Akira

Warner Bros. Walk From AKIRA

Japanese anime is one of those things that Hollywood is going to keep trying to adapt, somehow forgetting the fact that it is niche as hell in the West. Something about it keeps on luring in filmmakers, siren-like, to crash their careers on the rocks. Like Akira.

A live-action adaptation of this has been in the works since pretty much the day I first discovered online movie communities. Millions have been spent with zero output to show outside a few pieces of concept art and some hopeful announcements.

Akira

Now Warner Bros. Pictures has decided it is on a hiding to nothing and has walked away from the rights. After 23 years, the rights have reverted back to manga publisher Kodansha, the publisher of Katsuhiro Otomo’s original work from 1982.

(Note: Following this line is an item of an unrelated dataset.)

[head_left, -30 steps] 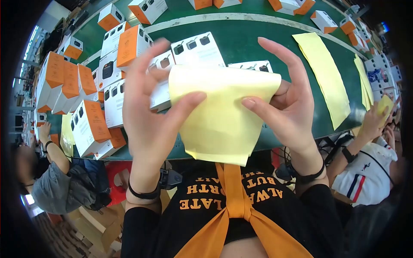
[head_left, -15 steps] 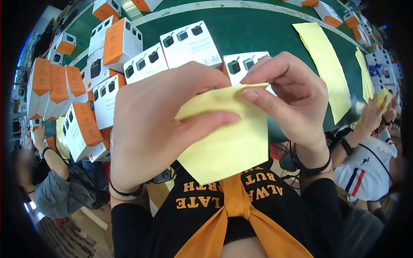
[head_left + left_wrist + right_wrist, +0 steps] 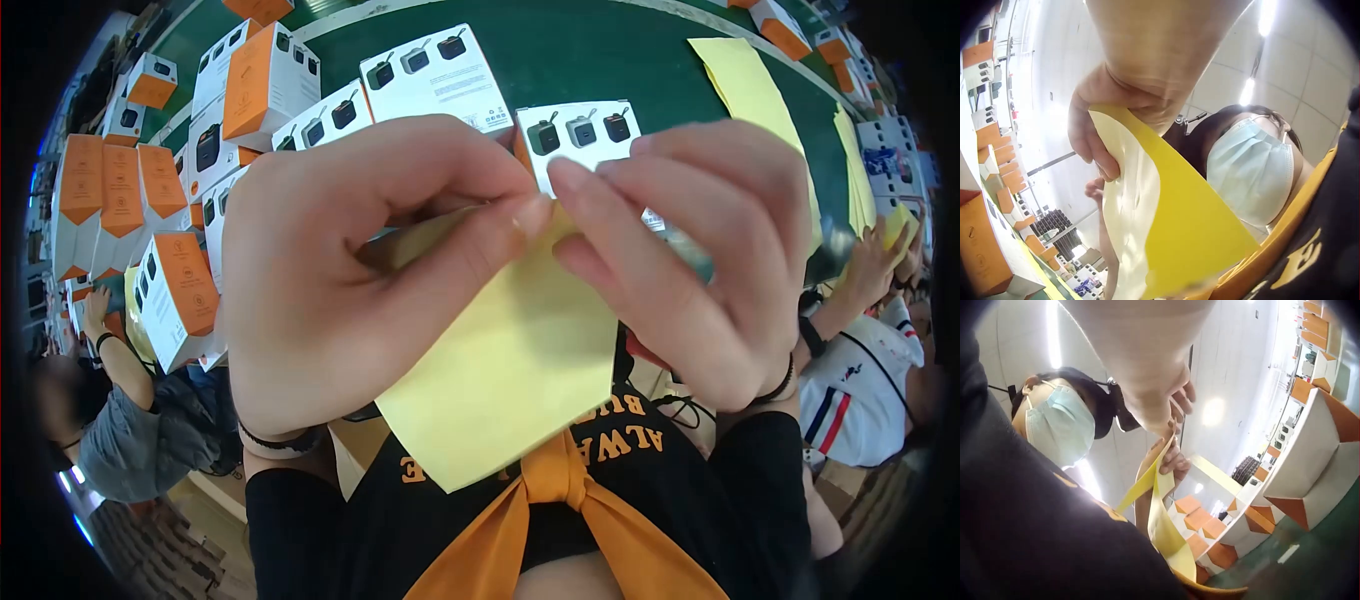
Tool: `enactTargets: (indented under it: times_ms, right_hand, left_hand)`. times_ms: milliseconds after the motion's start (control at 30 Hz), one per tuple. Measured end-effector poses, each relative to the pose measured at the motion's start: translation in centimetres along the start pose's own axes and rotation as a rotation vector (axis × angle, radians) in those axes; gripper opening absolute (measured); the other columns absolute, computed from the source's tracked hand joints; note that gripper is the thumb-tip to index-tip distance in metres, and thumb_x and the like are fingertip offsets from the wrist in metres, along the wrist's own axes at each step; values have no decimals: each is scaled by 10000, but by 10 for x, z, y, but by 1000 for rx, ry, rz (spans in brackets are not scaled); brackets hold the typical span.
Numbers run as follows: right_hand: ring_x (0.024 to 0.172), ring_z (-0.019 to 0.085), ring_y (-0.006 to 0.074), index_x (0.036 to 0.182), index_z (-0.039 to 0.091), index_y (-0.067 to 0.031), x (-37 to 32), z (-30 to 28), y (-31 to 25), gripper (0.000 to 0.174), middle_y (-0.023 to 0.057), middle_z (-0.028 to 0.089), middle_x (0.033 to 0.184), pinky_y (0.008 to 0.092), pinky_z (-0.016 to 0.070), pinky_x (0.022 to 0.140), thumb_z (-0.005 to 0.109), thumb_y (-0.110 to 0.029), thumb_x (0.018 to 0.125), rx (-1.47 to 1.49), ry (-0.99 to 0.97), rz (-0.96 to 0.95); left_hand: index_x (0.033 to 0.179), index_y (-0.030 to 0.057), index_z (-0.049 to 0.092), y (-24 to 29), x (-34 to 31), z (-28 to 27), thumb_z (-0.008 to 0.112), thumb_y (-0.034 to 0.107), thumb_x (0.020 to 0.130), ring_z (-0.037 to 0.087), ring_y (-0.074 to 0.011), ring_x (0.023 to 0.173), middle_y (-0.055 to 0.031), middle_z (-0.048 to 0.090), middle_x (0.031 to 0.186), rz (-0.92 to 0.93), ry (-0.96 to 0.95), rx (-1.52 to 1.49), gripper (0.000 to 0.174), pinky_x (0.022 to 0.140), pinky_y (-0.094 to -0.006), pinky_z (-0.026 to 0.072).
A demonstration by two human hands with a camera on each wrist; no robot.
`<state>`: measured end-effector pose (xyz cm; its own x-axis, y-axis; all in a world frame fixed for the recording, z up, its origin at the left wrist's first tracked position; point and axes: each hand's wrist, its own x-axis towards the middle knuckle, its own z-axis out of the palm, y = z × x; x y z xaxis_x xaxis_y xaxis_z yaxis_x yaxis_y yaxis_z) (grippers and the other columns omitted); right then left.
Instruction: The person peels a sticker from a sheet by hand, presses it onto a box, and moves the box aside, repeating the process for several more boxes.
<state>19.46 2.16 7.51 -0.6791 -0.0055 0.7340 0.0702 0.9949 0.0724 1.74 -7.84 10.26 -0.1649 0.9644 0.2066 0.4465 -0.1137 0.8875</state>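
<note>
Both hands have moved closer along the top edge, and the thin, flexible yellow sheet [image 3: 500, 370] now angles lower to the left! The left hand [image 3: 320, 280] pinches that edge, thumb against curled fingers; the right hand [image 3: 700, 240] brings its fingertips right beside, though whether its grip clamps the sheet, one cannot tell. Behind, white-and-orange cardboard boxes [image 3: 435, 75] stand on the green worktop [image 3: 590, 60], contents hidden. Over to the left wrist view: a pale, glossy layer [image 3: 1132, 187] and a light-blue face mask [image 3: 1250, 169], both unseen from the head!
</note>
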Motion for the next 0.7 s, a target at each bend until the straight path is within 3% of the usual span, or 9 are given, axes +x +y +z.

This has opened the floodgates to another round of masochists as studios and streamers are lining up to take over. Surely the sensible thing would be to let the Japanese handle it, as per Godzilla Minus One?

A quick Google search shows the graveyard of failure around the property. Previously linked directors include Stephen Norrington, Taika Waititi, and Jaume Collet-Sera. Garrett Hedlund, Kristen Stewart, and Ken Watanabe were all linked as talent. Leonardo DiCaprio even had a go at pushing it forward once.

Make it in Japan, it remains niche. Update it to the US, as some efforts were planning to, and you get savaged by the hardcore fans and the type of people who get excited about such things. It is lose-lose.

Akira was set in the city of Neo-Tokyo after World War III. Biker gang member Tetsuo discovers he has powerful telekinetic abilities that threaten the world. The only person who can potentially control him is his childhood friend and gang leader, Kaneda.